La Siria è sempre stata lodata come esempio di convivenza pacifica fra minoranze diverse, anche Benedetto XVI ci ha lodati per questo. Da siriano cristiano nato e cresciuto in Siria, posso testimoniare che è così. Il problema sono i fondamentalisti, che non sono siriani ma sono stati portati qui dai Paesi del Golfo col sostegno di Stati Uniti e Francia (per sconfiggere il presidente Bashar al Assad, ndr). Sono certo che piano piano questo fondamentalismo sparirà, i veri siriani nati e cresciuti qui desiderano solo convivere in pace fra tutti.
Tanti siriani sono fuggiti.
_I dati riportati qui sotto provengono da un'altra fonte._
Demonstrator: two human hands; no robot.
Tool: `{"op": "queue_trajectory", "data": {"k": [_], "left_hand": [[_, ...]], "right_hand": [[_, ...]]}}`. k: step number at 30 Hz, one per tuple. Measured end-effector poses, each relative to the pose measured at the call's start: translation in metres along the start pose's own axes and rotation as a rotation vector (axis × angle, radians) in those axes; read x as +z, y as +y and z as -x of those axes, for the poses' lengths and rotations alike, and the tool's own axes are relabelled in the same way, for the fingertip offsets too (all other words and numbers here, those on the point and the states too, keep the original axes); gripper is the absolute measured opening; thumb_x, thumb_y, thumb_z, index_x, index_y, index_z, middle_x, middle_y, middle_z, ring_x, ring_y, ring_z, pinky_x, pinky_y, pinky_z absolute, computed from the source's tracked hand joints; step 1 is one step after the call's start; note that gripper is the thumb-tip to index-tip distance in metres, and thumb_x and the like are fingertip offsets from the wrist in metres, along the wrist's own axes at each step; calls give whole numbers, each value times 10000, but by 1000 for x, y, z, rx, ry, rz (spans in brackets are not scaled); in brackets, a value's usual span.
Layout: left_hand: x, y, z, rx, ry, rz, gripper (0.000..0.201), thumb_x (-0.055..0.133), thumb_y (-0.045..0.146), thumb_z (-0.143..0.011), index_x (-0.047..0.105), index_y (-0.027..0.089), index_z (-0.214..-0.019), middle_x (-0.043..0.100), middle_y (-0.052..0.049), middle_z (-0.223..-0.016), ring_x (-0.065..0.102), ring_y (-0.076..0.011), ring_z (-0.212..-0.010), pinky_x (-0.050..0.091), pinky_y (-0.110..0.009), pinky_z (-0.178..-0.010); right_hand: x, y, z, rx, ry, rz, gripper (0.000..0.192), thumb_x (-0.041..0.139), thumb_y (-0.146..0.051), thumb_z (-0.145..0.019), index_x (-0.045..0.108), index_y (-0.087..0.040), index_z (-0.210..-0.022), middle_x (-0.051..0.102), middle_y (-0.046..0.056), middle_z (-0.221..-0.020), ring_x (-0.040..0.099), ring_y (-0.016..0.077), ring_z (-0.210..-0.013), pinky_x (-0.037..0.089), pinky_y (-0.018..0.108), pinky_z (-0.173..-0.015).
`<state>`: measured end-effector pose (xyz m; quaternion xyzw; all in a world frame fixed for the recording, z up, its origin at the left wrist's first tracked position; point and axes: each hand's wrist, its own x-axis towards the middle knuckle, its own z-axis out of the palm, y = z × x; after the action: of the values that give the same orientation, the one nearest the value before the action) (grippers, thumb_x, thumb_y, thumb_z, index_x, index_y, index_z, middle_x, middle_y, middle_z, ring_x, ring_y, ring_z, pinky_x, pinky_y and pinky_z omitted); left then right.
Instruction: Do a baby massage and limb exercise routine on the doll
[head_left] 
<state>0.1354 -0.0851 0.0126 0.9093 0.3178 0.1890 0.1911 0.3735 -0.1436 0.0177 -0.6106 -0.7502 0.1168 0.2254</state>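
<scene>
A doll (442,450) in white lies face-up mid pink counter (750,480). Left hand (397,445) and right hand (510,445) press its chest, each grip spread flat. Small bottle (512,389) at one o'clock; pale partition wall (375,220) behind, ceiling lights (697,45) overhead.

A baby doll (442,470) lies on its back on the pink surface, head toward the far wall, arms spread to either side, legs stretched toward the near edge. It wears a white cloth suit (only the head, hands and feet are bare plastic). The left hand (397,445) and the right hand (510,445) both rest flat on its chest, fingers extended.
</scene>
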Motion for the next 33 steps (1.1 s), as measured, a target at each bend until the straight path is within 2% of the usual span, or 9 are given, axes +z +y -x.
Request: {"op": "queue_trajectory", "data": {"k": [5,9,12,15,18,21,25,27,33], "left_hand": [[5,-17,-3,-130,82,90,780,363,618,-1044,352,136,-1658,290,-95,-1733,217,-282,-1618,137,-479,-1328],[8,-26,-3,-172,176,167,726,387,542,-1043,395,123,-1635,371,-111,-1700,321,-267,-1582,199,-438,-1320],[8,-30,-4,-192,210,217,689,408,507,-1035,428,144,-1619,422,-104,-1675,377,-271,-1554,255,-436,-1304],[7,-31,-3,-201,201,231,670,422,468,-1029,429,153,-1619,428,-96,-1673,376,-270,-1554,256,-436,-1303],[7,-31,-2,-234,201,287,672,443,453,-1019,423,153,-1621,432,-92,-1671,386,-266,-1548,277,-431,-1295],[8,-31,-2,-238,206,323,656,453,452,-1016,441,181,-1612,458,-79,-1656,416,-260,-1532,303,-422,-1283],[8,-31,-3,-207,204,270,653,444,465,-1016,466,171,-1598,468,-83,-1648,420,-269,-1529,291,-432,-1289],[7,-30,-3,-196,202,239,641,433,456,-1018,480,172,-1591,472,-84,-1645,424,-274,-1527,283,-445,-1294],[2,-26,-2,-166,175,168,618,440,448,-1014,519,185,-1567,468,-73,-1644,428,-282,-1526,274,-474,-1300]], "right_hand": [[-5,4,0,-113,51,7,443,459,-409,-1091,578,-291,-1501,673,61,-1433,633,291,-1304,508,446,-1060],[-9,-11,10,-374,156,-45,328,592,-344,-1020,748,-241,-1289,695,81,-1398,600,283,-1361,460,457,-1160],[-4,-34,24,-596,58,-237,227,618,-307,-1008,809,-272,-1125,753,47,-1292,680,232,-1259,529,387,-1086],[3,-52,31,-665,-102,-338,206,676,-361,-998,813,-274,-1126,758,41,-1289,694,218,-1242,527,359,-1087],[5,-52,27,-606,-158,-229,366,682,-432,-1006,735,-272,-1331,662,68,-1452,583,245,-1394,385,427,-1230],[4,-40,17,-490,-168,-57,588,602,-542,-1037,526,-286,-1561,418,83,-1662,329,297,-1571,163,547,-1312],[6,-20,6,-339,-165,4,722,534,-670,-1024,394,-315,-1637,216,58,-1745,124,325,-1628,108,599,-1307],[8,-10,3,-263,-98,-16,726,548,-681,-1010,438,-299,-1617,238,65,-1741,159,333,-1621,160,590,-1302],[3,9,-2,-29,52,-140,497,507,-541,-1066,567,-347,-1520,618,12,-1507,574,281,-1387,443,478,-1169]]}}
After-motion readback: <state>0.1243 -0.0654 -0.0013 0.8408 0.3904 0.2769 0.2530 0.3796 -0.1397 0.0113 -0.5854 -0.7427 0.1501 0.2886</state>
I giovani che vengono da voi cosa aspettano dal futuro? Sperano di restare qui e costruirsi una vita o vogliono andare via anche loro?
Il nostro lavoro è aiutare per quel che possiamo a difendere la presenza cristiana in Siria. Tanti hanno lasciato il paese per tanti motivi, cerchiamo di essere presenti e aiutare le famiglie in tutti i modi possibili. Non possiamo dimenticare che la guerra è un peso molto grande, tanti sono morti, tanti sono stati rapiti. Non puoi dire a un giovane di non partire dopo sette anni di guerra, questo punto interrogativo c’è ancora. Negli ultimi anni si vedono passi forti del governo: è stata liberata Aleppo e altre parti della Siria insieme ai russi. Anche economicamente stiamo male, una volta non ci mancava nulla, c’era lavoro, si viveva bene. Noi preghiamo che tutto questo finisca anche se ci vorranno anni per ricostruire il paese.
In questi anni sentivate vicina la Chiesa di Roma?
La Chiesa ci è sempre stata vicina, oltre che con aiuti economici. Tutti i siriani, anche i musulmani, ringraziano la Chiesa e papa Francesco che ci ha sempre chiamati la Madre Siria, per le preghiere e i digiuni per la pace. E’ stata segno di vicinanza per tutti i siriani, segno di presenza del Santo Padre e dei nostri fratelli cristiani.
Se potesse dire con una battuta il cuore, il senso della vostra missione, anche pensando al Natale, cosa direbbe?
La nostra grande sfida è l’aspetto educativo. Dare ai giovani grandi valori educativi e incoraggiarli a vivere in questi momenti così difficili. Così come anche un aiuto spirituale personale. Vi chiediamo di pregare per noi e credere che la sfida più grande nel mondo di oggi è l’educazione, che sia la prova che in queste terre di violenza il valore educativo è quello che più vale su ogni altro aspetto.